The provisions of IAS 34 were complied with in the interim financial statements as of March 31, 2022. These are condensed financial statements that do not contain all the disclosures of IFRS consolidated financial statements, so these financial statements must be read in conjunction with the notes to the 2021 annual report.
The First Sensor Group consists of the parent company First Sensor AG, based in Berlin, and two subsidiaries. First Sensor AGis the sole shareholder of First Sensor Lewicki GmbH. First Sensor AG holds 51% of the shares in First Sensor Scandinavia AB. There were no changes in the consolidated group in the period from October 1, 2021 to March 31, 2022.
Non-current assets of €72,928 thousand and investments in non-current assets of €5,431 thousand relate exclusively to Germany.
The average number of employees (full-time employees) of the First Sensor Group in the reporting period was 638.
| Concessions, licenses and |
Internally generated intangible |
Customer | Payments on | |||
|---|---|---|---|---|---|---|
| € thousand | similar | assets | base/brand | account | Goodwill | Total |
| Cost of purchase | ||||||
| October 1, 2021 | 11,427 | 4,697 | 19,573 | 286 | 25,275 | 61,258 |
| Additions | 30 | 88 | - | 300 | - | 418 |
| Disposals | -2,039 | -733 | - | - | - | -2,772 |
| Reclassifications | 300 | - | - | -300 | - | - |
| March 31, 2022 | 9,718 | 4,052 | 19,573 | 286 | 25,275 | 58,904 |
| Cumulative depreciation | ||||||
| October 1, 2021 | 8,552 | 1,677 | 19,573 | 51 | 9,296 | 39,149 |
| Additions | 608 | 185 | - | - | - | 793 |
| Disposals | -1,966 | -600 | - | - | - | -2,566 |
| Reclassifications | - | - | - | - | - | - |
| March 31, 2022 | 7,194 | 1,261 | 19,573 | 51 | 9,296 | 37,376 |
| Carrying amount as of October 1, 2021 |
2,875 | 3,021 | - | 235 | 15,979 | 22,109 |
| Carrying amount as of March 31, 2022 |
2,525 | 2,791 | - | 235 | 15,979 | 21,529 |
Intangible assets were neither pledged as security for liabilities nor otherwise restricted as of the end of the reporting period.
Due to the profit transfer agreement with TE Connectivity Sensors Germany Holding AG, the dividend distribution in the 2022 financial year was carried out for the first time by TE Connectivity Sensors Germany Holding AG and therefore no longer affected the equity of First Sensor AG. In the previous year, First Sensor AG made distributions to shareholders of €5,762 thousand.

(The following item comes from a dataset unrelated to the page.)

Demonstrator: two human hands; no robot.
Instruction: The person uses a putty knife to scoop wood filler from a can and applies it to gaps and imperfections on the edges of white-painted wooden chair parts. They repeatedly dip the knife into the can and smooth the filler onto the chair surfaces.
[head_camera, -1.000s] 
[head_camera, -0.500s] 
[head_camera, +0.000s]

Related parties as referred to by IAS 24 are the majority shareholder TE Connectivity Sensors Germany Holding AG, TE Connectivity Ltd., Schaffhausen, Switzerland, and its subsidiaries and associates. Transactions with related parties essentially relate to the cash management system, ongoing supply and clearing transactions and service contracts. First Sensor utilizes potential economies of scale by participating in the TE Group's cash management system. All transactions with related parties have been contractually agreed and are carried out at arm's length conditions.

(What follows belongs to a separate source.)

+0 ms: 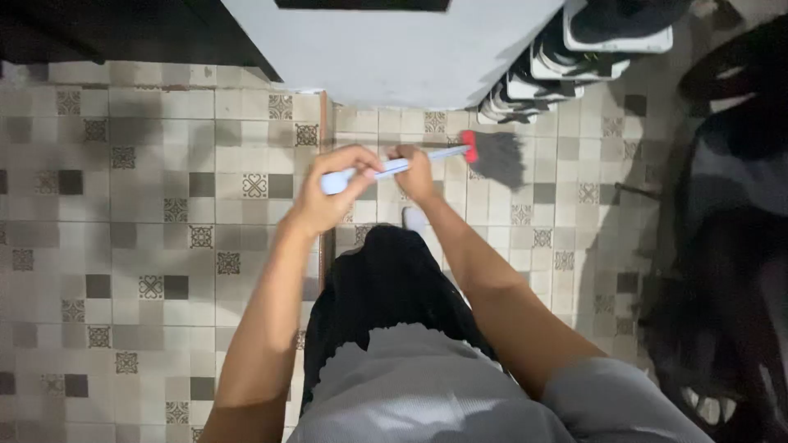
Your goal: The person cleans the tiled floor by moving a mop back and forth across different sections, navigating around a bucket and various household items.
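Broom (pixel 460 154) handle ran rightward from the left hand (pixel 332 190), clenched at its pale end, through the right hand (pixel 413 172), clenched nearer the dark bristles (pixel 498 156).

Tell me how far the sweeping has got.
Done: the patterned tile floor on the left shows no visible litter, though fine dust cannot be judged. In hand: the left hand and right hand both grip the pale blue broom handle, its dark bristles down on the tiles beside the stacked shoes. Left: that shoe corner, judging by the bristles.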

Transactions with individuals or companies who can be subject to the influence of First Sensor or who can influence First Sensor must be disclosed unless such transactions have already been recognized in the consolidated financial statements through the inclusion of consolidated companies.
The following transactions were carried out with individuals and companies deemed related parties of First Sensor:
| € thousand | October 1, 2020 – March 31, 2022* |
October 1, 2021 – March 31, 2022 |
|---|---|---|
| Sale of goods and services | ||
| Sales | 1,866 | 2,044 |
| Other operating income | 200 | 50 |
| Purchase of goods | ||
| Cost of materials | - | -21 |
| Other operating expenses | -1,238 | -2,239 |
| Financing | ||
| Other interest and similar income | 48 | 31 |
* To establish comparability between the reporting periods 6M 2021 and 6M 2022, a corresponding pro forma income statement has been prepared for the period October1, 2020 – March 31, 2021 and adjusted to the Group structure applicable as of March31, 2022. The corresponding transactions with the companies of the TE Group were then determined from the pro forma income statement.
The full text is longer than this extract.